◆ Exercise brief ◆
A faithful copy of the data is the goal; set it down exactly, without the images.

▶

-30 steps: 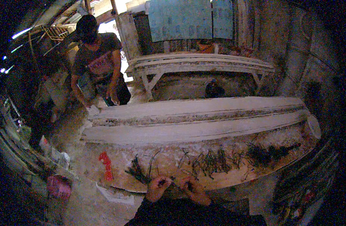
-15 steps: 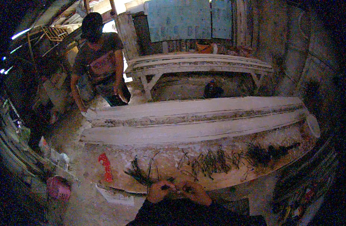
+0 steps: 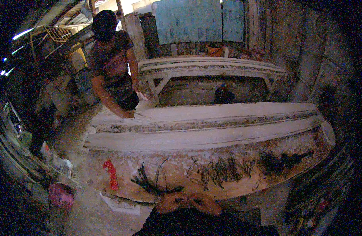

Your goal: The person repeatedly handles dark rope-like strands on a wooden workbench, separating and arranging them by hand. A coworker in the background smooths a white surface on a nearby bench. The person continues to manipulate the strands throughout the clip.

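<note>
My left hand [image 3: 169, 203] and my right hand [image 3: 204, 204] meet at the table's near edge, fingers closed and fingertips together. What they pinch between them is too small and dim to make out. Just beyond my left hand lies a bundle of dark, thin strands [image 3: 146, 183], spread like a fan. Farther right, several loops of dark cord or string [image 3: 224, 173] lie in a row on the wooden table [image 3: 165, 157]. A thicker dark tangle [image 3: 281, 162] rests at the right end.
A red strip-like thing [image 3: 111, 175] lies on the table's left part. Long pale boards [image 3: 196, 136] cover its far half. Across it stands another person [image 3: 114, 70]. A second bench [image 3: 208, 72] is behind, and a pink basket [image 3: 61, 195] sits at lower left.
The other person has moved right and leans over the pale boards, one hand now reaching farther onto them. My hands stay together and have dipped slightly toward me.
</note>
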`<act>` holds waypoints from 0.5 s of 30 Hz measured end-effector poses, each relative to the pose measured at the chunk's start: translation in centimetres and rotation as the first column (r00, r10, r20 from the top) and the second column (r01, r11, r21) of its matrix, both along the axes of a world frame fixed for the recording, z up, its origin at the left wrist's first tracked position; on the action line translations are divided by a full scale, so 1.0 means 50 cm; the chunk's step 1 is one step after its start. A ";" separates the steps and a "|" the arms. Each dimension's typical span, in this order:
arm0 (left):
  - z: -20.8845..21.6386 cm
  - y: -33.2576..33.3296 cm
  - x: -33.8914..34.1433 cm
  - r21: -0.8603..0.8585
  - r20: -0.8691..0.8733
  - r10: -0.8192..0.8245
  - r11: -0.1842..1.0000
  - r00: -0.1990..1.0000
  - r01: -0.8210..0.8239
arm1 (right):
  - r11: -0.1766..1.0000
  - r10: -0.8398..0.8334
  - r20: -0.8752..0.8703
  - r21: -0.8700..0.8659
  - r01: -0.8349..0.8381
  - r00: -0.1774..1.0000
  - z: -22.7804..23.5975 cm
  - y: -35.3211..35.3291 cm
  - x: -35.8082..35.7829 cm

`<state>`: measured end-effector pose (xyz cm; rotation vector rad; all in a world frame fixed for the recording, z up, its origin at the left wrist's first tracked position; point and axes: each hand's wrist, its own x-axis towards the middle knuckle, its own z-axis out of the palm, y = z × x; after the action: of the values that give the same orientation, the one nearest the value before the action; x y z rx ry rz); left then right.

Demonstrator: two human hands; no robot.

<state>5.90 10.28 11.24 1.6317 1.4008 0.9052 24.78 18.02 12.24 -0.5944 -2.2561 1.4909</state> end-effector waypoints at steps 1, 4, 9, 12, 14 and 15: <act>-0.002 -0.002 -0.001 -0.056 0.013 -0.061 0.997 0.998 0.062 | 0.999 -0.002 0.006 -0.050 0.003 1.000 -0.003 -0.003 0.002; -0.008 -0.002 -0.001 -0.012 0.160 -0.307 0.950 0.938 0.313 | 0.978 0.189 -0.167 -0.060 -0.202 0.968 -0.016 -0.007 0.020; -0.021 -0.010 0.005 -0.061 0.309 -0.345 0.923 0.886 0.380 | 0.906 0.353 -0.209 -0.168 -0.389 0.912 -0.044 -0.005 0.034; -0.028 -0.009 0.011 -0.073 0.340 -0.327 0.926 0.882 0.371 | 0.879 0.389 -0.252 -0.187 -0.439 0.886 -0.053 -0.001 0.026; -0.030 -0.007 0.017 -0.078 0.357 -0.315 0.928 0.879 0.364 | 0.878 0.389 -0.241 -0.196 -0.437 0.889 -0.055 0.001 0.019; -0.029 -0.007 0.019 -0.081 0.366 -0.307 0.930 0.879 0.359 | 0.881 0.382 -0.228 -0.203 -0.428 0.896 -0.052 0.002 0.018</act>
<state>6.83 9.92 9.78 1.4569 0.8852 0.8158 25.66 18.11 9.62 -0.0319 -2.1529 1.9610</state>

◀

◆ Result ◆
-30 steps: 
-15 steps: 
+0 steps: 

Your goal: The person repeatedly handles dark rope-like strands on a wooden workbench, separating and arranging them by hand. A coworker in the background smooths a white surface on a nearby bench. The person continues to manipulate the strands throughout the clip.

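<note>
My left hand [image 3: 169, 203] and my right hand [image 3: 204, 204] meet at the table's near edge, fingers closed and fingertips together. What they pinch between them is too small and dim to make out. Just beyond my left hand lies a bundle of dark, thin strands [image 3: 146, 183], spread like a fan. Farther right, several loops of dark cord or string [image 3: 224, 173] lie in a row on the wooden table [image 3: 165, 157]. A thicker dark tangle [image 3: 281, 162] rests at the right end.
A red strip-like thing [image 3: 111, 175] lies on the table's left part. Long pale boards [image 3: 196, 136] cover its far half. Across it stands another person [image 3: 114, 70]. A second bench [image 3: 208, 72] is behind, and a pink basket [image 3: 61, 195] sits at lower left.
The other person has moved right and leans over the pale boards, one hand now reaching farther onto them. My hands stay together and have dipped slightly toward me.
</note>
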`<act>` holds waypoints from 0.5 s of 30 Hz measured end-effector poses, each relative to the pose measured at the chunk's start: translation in centimetres and rotation as the first column (r00, r10, r20 from the top) and the second column (r01, r11, r21) of its matrix, both along the axes of a world frame fixed for the recording, z up, its origin at the left wrist's first tracked position; on the action line translations are divided by a full scale, so 1.0 means 50 cm; the chunk's step 1 is one step after its start. A ";" separates the steps and a "|" the arms. Each dimension's typical span, in this order:
arm0 (left):
  - z: -20.8845..21.6386 cm
  - y: -33.2576..33.3296 cm
  - x: -33.8914..34.1433 cm
  - r21: -0.8603..0.8585
  - r20: -0.8691..0.8733
  - r10: -0.8192..0.8245
  - r11: -0.1842..1.0000
  - r00: -0.1990..1.0000
  - r01: -0.8210..0.8239
arm1 (right):
  - r11: -0.1766..1.0000
  - r10: -0.8398..0.8334
  - r20: -0.8752..0.8703
  - r21: -0.8700..0.8659
  - r01: -0.8349..0.8381
  - r00: -0.1774..1.0000
  - z: -22.7804..23.5975 cm
  - y: -35.3211..35.3291 cm
  - x: -35.8082..35.7829 cm

`<state>`: measured end-effector pose (xyz cm; rotation vector rad; all in a world frame fixed for the recording, z up, its origin at the left wrist's first tracked position; point and axes: each hand's wrist, its own x-axis towards the middle knuckle, its own z-axis out of the palm, y = z × x; after the action: of the values that give the same orientation, the one nearest the value before the action; x y z rx ry rz); left then right.

Demonstrator: two human hands; no robot.

<state>5.90 10.28 11.24 1.6317 1.4008 0.9052 24.78 18.02 12.24 -0.5944 -2.2561 1.4909</state> end-effector waypoints at steps 1, 4, 9, 12, 14 and 15: <act>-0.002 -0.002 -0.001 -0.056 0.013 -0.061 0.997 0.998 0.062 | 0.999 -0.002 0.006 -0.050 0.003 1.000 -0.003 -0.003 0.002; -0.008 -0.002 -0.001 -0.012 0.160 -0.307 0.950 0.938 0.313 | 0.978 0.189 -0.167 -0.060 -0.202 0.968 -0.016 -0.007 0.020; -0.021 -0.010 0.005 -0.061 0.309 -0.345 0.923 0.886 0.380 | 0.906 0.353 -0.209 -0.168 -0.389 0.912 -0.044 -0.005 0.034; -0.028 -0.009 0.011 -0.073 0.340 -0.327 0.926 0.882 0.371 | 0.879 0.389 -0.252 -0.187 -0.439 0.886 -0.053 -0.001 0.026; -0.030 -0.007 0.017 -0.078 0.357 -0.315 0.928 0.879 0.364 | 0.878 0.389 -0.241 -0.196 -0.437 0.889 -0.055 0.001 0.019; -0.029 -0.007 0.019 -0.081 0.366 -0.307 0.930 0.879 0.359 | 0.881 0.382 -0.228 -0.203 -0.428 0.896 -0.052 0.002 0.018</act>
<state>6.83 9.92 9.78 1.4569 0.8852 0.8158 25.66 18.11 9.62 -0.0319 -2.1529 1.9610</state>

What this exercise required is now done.